_GOAL OF THE EXERCISE:_
Which lines run from the start of the data below to the line containing "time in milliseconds"? Set them down exactly, with none added.
DATA SHOWN: Begin
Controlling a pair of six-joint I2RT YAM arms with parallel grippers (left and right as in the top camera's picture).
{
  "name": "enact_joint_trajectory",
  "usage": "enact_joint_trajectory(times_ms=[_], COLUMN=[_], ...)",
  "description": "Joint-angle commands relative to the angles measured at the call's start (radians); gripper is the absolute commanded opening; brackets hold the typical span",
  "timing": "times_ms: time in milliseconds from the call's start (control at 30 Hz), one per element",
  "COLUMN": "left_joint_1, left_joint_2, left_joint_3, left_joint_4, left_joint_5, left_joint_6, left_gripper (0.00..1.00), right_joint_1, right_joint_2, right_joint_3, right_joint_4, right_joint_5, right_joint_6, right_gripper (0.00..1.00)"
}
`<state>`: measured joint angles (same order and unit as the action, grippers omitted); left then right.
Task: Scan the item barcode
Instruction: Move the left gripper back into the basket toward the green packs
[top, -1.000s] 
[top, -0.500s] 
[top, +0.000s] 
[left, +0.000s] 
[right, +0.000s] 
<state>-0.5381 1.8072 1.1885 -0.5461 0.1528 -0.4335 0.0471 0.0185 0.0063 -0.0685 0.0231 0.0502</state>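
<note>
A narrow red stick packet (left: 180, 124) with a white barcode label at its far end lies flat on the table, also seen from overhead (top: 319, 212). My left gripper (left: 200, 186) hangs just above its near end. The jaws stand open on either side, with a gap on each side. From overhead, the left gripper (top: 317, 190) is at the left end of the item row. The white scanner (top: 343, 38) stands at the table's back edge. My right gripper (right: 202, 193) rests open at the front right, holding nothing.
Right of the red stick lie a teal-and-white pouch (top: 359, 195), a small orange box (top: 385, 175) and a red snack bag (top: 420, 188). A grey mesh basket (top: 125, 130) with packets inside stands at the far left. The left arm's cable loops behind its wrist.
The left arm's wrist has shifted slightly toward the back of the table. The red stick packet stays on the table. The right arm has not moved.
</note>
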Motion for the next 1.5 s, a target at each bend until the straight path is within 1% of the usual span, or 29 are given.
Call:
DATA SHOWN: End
_THE ANSWER:_
Controlling a pair of six-joint I2RT YAM arms with parallel grippers (left and right as in the top camera's picture).
{
  "name": "enact_joint_trajectory",
  "usage": "enact_joint_trajectory(times_ms=[_], COLUMN=[_], ...)",
  "description": "Joint-angle commands relative to the angles measured at the call's start (radians); gripper is the absolute commanded opening; brackets hold the typical span",
  "timing": "times_ms: time in milliseconds from the call's start (control at 30 Hz), one per element",

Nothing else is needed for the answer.